Every entry must be given again exactly as it is written.

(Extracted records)
━━━━━━

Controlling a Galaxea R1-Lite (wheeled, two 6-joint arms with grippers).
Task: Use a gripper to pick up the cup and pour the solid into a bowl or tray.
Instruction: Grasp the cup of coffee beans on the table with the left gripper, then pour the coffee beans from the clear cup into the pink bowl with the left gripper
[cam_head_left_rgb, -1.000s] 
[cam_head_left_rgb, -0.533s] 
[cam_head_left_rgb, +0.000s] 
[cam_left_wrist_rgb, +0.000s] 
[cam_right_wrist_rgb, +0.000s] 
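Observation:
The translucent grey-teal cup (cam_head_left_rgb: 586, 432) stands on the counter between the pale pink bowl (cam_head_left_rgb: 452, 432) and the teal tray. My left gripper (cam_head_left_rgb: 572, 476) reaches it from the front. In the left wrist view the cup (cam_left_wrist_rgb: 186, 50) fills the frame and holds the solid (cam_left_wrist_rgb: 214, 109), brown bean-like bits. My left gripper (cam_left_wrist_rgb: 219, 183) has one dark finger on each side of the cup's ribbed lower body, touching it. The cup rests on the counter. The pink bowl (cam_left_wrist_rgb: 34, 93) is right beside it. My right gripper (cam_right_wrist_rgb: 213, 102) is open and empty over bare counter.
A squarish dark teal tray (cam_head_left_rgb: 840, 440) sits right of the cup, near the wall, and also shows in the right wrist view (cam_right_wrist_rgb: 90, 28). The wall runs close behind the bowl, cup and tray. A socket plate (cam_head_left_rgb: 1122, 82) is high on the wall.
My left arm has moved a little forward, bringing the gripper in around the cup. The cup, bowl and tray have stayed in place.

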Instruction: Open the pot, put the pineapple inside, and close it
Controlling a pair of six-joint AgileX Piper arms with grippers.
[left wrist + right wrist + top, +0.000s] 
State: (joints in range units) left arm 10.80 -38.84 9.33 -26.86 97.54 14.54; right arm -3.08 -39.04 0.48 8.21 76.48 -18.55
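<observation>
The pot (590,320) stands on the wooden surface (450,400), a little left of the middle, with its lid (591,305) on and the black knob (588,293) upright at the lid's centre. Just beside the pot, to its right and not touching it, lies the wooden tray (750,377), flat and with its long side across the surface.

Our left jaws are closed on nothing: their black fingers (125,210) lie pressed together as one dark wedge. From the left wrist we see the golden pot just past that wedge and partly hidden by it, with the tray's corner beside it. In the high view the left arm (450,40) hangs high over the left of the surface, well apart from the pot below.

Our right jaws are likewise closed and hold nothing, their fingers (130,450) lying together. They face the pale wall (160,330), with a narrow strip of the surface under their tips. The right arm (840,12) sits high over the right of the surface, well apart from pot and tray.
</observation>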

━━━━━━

- **Completed task**
Controlling a Galaxea R1-Lite (wheeled, two 6-joint arms with grippers).
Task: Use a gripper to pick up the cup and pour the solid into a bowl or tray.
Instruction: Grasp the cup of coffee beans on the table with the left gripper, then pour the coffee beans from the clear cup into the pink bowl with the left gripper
[cam_head_left_rgb, -1.000s] 
[cam_head_left_rgb, -0.533s] 
[cam_head_left_rgb, +0.000s] 
[cam_left_wrist_rgb, +0.000s] 
[cam_right_wrist_rgb, +0.000s] 
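Observation:
The translucent grey-teal cup (cam_head_left_rgb: 586, 432) stands on the counter between the pale pink bowl (cam_head_left_rgb: 452, 432) and the teal tray. My left gripper (cam_head_left_rgb: 572, 476) reaches it from the front. In the left wrist view the cup (cam_left_wrist_rgb: 186, 50) fills the frame and holds the solid (cam_left_wrist_rgb: 214, 109), brown bean-like bits. My left gripper (cam_left_wrist_rgb: 219, 183) has one dark finger on each side of the cup's ribbed lower body, touching it. The cup rests on the counter. The pink bowl (cam_left_wrist_rgb: 34, 93) is right beside it. My right gripper (cam_right_wrist_rgb: 213, 102) is open and empty over bare counter.
A squarish dark teal tray (cam_head_left_rgb: 840, 440) sits right of the cup, near the wall, and also shows in the right wrist view (cam_right_wrist_rgb: 90, 28). The wall runs close behind the bowl, cup and tray. A socket plate (cam_head_left_rgb: 1122, 82) is high on the wall.
My left arm has moved a little forward, bringing the gripper in around the cup. The cup, bowl and tray have stayed in place.
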
Instruction: Open the pot, put the pineapple inside, and close it
Controlling a pair of six-joint AgileX Piper arms with grippers.
[left wrist + right wrist + top, +0.000s] 
State: (joints in range units) left arm 10.80 -38.84 9.33 -26.86 97.54 14.54; right arm -3.08 -39.04 0.48 8.21 76.48 -18.55
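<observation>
The pot (590,320) stands on the wooden surface (450,400), a little left of the middle, with its lid (591,305) on and the black knob (588,293) upright at the lid's centre. Just beside the pot, to its right and not touching it, lies the wooden tray (750,377), flat and with its long side across the surface.

Our left jaws are closed on nothing: their black fingers (125,210) lie pressed together as one dark wedge. From the left wrist we see the golden pot just past that wedge and partly hidden by it, with the tray's corner beside it. In the high view the left arm (450,40) hangs high over the left of the surface, well apart from the pot below.

Our right jaws are likewise closed and hold nothing, their fingers (130,450) lying together. They face the pale wall (160,330), with a narrow strip of the surface under their tips. The right arm (840,12) sits high over the right of the surface, well apart from pot and tray.
</observation>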

That completes the answer to this exercise.